Deixe-as a mim e a outros que tais, nascidos aqui como gado bravio!
Morava no
Morro do Azeite, perto do Rio Miranda. (TAUNAY, 1948)
JOÃO MAMEDE CORDEIRO DE FARIA
Outro
mirandense que me dedicou muita simpatia, senão amizade. Bastante calado,
saía-se de repente com ditos agudos e engraçados. Para gracejar com ele compus
uma quadrinha em língua chané ([2]),
que ensinei aos companheiros, e até às índias, e com que acolhíamos o Mamede,
quando ele, vindo das matas do Aquidauana, onde se acoitara ([3]),
aparecia nos Morros.

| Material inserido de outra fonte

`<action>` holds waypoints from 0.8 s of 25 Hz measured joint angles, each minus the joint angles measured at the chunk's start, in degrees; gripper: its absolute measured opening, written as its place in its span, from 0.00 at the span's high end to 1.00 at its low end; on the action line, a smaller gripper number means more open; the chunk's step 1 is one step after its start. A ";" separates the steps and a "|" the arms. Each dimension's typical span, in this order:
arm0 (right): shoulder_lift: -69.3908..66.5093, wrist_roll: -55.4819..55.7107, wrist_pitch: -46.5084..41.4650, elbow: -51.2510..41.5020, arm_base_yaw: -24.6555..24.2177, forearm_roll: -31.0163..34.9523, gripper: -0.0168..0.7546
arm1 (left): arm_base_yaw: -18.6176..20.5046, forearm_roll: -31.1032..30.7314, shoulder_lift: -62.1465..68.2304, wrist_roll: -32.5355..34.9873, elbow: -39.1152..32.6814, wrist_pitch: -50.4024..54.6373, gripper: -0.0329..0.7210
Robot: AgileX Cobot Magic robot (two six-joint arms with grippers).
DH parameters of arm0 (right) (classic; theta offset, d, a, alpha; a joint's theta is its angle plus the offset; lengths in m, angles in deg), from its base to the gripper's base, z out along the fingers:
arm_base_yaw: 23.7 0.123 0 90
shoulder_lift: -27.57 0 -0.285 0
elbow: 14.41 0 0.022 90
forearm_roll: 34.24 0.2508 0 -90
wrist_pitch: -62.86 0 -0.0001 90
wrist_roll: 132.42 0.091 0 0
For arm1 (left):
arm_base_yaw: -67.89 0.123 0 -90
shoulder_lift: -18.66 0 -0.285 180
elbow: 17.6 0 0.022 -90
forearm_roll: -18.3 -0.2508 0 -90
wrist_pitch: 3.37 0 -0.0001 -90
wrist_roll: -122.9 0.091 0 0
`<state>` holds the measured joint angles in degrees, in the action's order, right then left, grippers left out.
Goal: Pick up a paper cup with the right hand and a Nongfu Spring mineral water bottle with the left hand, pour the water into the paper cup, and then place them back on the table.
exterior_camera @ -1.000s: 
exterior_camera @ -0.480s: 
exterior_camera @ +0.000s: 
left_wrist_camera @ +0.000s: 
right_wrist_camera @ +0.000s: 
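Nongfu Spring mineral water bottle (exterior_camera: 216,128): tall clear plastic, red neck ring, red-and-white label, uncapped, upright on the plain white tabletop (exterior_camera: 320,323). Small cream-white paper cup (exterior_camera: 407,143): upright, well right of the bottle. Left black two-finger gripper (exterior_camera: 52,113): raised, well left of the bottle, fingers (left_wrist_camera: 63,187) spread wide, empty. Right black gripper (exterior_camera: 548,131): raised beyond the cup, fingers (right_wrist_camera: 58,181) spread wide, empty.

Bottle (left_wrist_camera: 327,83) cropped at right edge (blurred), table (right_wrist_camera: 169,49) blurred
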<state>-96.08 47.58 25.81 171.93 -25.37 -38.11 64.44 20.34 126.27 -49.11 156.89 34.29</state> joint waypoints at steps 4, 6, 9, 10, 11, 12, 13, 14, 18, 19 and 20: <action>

Também ecoavam estrondosos os aplausos e gargalhadas,
provocadas por esta saudação, a que apliquei, ó profanação! Um trecho do
minueto [sonata 49, n° 2] do grande Beethoven.
O Mamede e o
João Canuto eram filhos de uma D. Maria Domingas, que tinha fazenda de criação,
não pouco importante, do lado esquerdo e direito do Aquidauana. Nestas terras é
que deveria efetuar-se, segundo opináramos, a passagem das nossas Forças para
entrarem no Distrito de Miranda, ainda então ocupado pelos paraguaios. A
evacuação do nosso território pelo inimigo, que se concentrou todo na linha do
Apa, tornou desnecessária qualquer precaução, abrindo-nos bem franca a estrada
geral que passa pelo Porto do Sousa, fazendeiro vizinho daquela D. Maria
Domingas. Já de volta ao Rio de Janeiro troquei com Mamede de Faria algumas
saudosas cartas. Com pesar real recebi a notícia do seu falecimento. (TAUNAY,
1948)
JOÃO PACHECO DE ALMEIDA
Bem moço
ainda, pois não completara 30 anos. Muito magro, estatura média, branco, ou
antes, mestiço disfarçado, rosto sobre o comprido, com maçãs muito salientes e
faces encovadas, olhos grandes e um tanto esbugalhados, pouca barba, cabelos
agarrados ao casco, orelhas sobremaneira destacadas da cabeça, de abano, como
dizem. Ativo, simpático, bastante inteligente, amável de natureza, alegre, até
certo ponto generoso apesar de alguns hábitos interesseiros, em extremo atirado
às mulheres, como, aliás, o geral dos mato-grossenses que conheci.
Este,
entretanto, era terrível, realizando o tipo do famoso cavalheiro de Pierre de
Brantôme nas “Damas Galantes”, apesar
da amásia, extremamente ciumenta, de nome Augusta. Era esta mulher quem nos
fazia a cozinha, mas como vivia muito retraída nunca a vi bem, trocando com ela
bem poucas palavras. Ouvi-a, entretanto, queixar-se várias vezes, e com amargura,
das façanhas do amante.
– Parece,
dizia ela, que valho menos do que quanta índia suja e
sarnenta há por aí.
E, com
efeito, grassava o “acarus scabiei” ([4])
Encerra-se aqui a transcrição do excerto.